Le facteur de condition K, indicateur de l’embonpoint des poissons, a varié d’un traitement à un autre. Or, Uys et Hecht (1985) ont montré que la valeur de K≥1 est synonyme d’un bon état des poissons. Dans le présent essai, la valeur la plus élevé de 7% à celle de cet auteur a été obtenue avec la ration contenant 50% de farine de poisson et 50 % de farine de chenille. Cet embonpoint est en accord avec les résultats de Djissou et al (2016). Ces auteurs ont montré qu’un mélange de sources de protéines animales, en remplacement de la farine de poisson, améliore l’embonpoint et les performances de croissance des poissons. Cependant, au-delà d’un certain niveau, cette substitution entraîne une diminution de l’embonpoint et de la croissance chez les poissons. En effet, outre les conditions expérimentales dans lesquelles s’est tenu le présent essai, ce taux de croissance spécifique pourrait s’expliquer par le fait que, le profil en acides aminés de la farine de chenilles ne correspondrait pas aux besoins de Clarias gariepinus, le catabolisme de l’azote augmenterait ainsi la pollution de l’environnement aquatique et, par conséquent, réduirait l’embonpoint des poissons (Médale et Kaushik 2009).

Le coût de production a diminué avec le niveau de substitution croissant de la farine de poisson par la farine de chenilles dans l’aliment. De cette observation, on peut déduire que la substitution de la farine de poisson par la farine de chenilles contribue à la réduction du coût de l’alimentation des alevins de Clarias gariepinus. C’est à ce même constat que sont parvenus les auteurs des études antérieures et relatives à la substitution de la farine de poisson par d’autres sources de protéines dans l’alimentation des poissons (Shapawi et al 2007; Monentcham et al 2010; Kolawole et Ugwumba 2018).

La composition de la carcasse du poisson permet d’avoir des informations sur son état sanitaire, d’évaluer l’efficience du processus de transfert des nutriments de l’aliment au poisson et de prédire les modifications éventuelles dans la composition de la carcasse (Shearer 1994). Dans le présent essai, il est noté que les caractéristiques de la carcasse sont sous l’influence directe du taux de farine de chenille dans la ration.

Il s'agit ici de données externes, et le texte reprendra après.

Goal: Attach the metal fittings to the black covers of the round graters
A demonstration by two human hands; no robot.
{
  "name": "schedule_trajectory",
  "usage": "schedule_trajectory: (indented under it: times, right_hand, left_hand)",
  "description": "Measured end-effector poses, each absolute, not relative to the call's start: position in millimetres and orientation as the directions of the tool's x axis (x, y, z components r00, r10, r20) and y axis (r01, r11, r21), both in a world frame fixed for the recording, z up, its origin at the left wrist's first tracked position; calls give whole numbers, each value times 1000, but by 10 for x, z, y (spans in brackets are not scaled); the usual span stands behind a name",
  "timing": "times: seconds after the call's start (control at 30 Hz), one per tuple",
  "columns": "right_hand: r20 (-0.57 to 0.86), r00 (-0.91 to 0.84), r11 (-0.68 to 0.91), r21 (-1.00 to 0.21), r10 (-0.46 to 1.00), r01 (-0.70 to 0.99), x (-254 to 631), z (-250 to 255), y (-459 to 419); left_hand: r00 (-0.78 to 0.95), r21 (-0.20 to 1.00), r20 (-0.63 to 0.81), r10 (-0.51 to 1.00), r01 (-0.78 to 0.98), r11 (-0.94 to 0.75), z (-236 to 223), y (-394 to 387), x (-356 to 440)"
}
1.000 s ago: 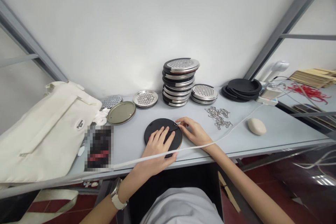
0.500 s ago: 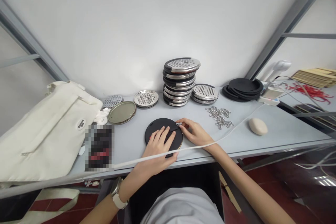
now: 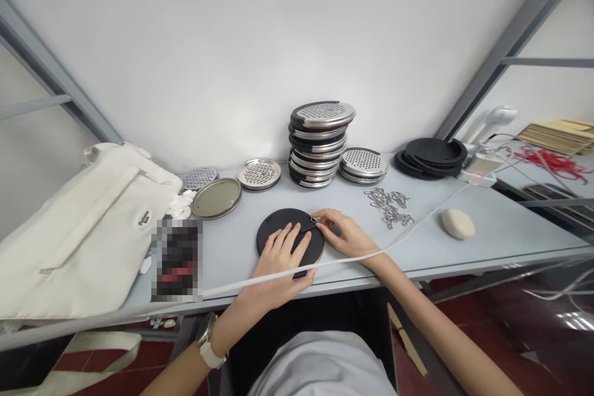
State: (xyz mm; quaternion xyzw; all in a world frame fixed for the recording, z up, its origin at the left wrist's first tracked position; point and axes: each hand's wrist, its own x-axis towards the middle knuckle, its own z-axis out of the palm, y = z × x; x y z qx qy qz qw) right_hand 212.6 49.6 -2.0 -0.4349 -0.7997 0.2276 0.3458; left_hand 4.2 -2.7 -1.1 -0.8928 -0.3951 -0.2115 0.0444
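Note:
A round black disc lies on the desk in front of me, with a thin gold-coloured line along its right edge. My left hand rests flat on it, fingers spread, thumb near its front edge. A black tab is at the upper right of the disc. There, my right hand pinches a small metal clip between thumb and forefinger; its exact shape is partly hidden. Right of that hand lies a loose pile of small metal clips.
Behind the disc stands a tall stack of perforated metal grater discs with black rims. Black round covers are piled at the right. A white cable crosses over my forearms. A cream bag leans at the left; a beige rounded object sits right.
Both hands and the disc stay nearly where they were. The right fingers have shifted very slightly at the metal clip. The whole view has drifted a little.

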Motion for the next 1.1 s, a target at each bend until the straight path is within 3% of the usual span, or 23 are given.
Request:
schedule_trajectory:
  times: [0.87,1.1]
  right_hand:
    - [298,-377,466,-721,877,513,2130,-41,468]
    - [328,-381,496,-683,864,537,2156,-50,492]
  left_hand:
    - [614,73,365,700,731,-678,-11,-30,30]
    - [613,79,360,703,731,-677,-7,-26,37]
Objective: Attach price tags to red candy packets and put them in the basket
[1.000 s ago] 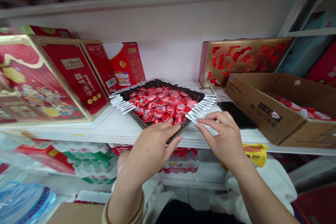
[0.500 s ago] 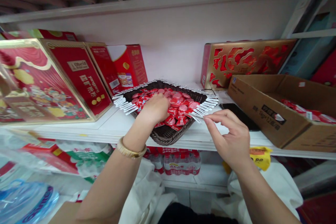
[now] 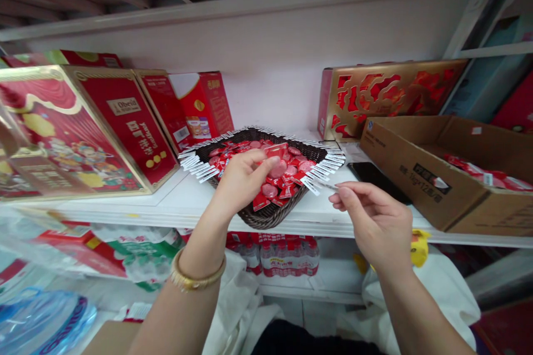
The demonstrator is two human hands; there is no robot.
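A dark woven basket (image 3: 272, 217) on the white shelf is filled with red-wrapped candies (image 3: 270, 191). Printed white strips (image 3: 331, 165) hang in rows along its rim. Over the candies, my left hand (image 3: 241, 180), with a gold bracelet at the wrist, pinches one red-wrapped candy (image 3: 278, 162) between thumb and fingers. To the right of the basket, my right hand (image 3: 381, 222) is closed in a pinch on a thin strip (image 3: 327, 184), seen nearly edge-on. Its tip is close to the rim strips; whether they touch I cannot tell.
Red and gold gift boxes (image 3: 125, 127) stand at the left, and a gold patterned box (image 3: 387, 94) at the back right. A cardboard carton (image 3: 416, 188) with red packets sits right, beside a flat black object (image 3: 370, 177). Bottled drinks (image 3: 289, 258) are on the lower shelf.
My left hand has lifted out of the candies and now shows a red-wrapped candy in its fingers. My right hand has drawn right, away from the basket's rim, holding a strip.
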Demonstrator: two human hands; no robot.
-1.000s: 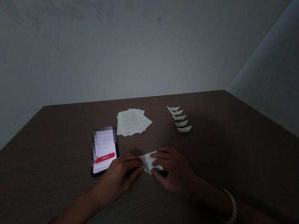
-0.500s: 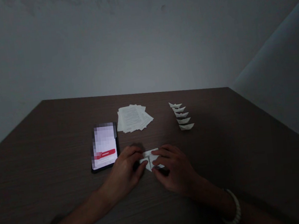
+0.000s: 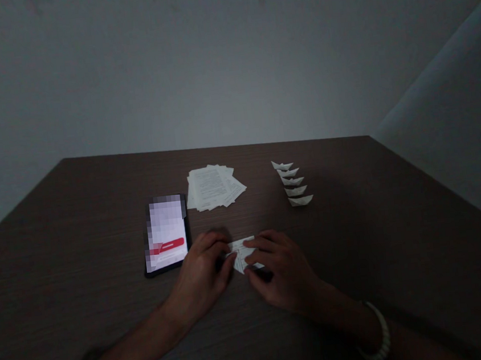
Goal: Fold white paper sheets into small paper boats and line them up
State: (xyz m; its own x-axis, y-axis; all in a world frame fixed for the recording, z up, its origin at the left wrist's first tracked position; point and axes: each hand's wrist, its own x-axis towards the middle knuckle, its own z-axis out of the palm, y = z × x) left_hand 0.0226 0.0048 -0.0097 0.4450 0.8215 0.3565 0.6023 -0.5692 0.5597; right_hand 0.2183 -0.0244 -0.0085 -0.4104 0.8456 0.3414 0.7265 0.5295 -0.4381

Ce constat pourrait être le résultat de l’effet de la teneur élevée en matières grasses de la farine de chenilles qui augmente dans l’aliment avec le taux croissant de cette farine. Ce résultat est conforme à celui de Djissou et al (2016); dans un essai de remplacement total de la farine de poisson par la farine d’autres protéines animales dans l’alimentation des alevins de Clarias gariepinus.


Conclusion

Les résultats de la présente étude révèlent que dans l’alimentation des alevins de Clarias gariepinus, il est possible de remplacer partiellement la farine de poisson par la farine de chenilles ( Imbrasia ertli). Le taux optimal de substitution est de 25% et au-delà de ce niveau de substitution, le gain de poids diminue avec le niveau d'incorporation croissant de la farine de chenilles. S’il est vrai que le remplacement graduel de la farine de poisson par la farine de chenille permet de réduire le coût de production, il n'en demeure pas moins qu'elle affecte négativement les performances de croissance des alevins de Clarias gariepinus. En outre, un remplacement graduel de la farine de poisson par la farine de chenilles, augmente graduellement la teneur en gras de la carcasse des alevins de Clarias gariepinus.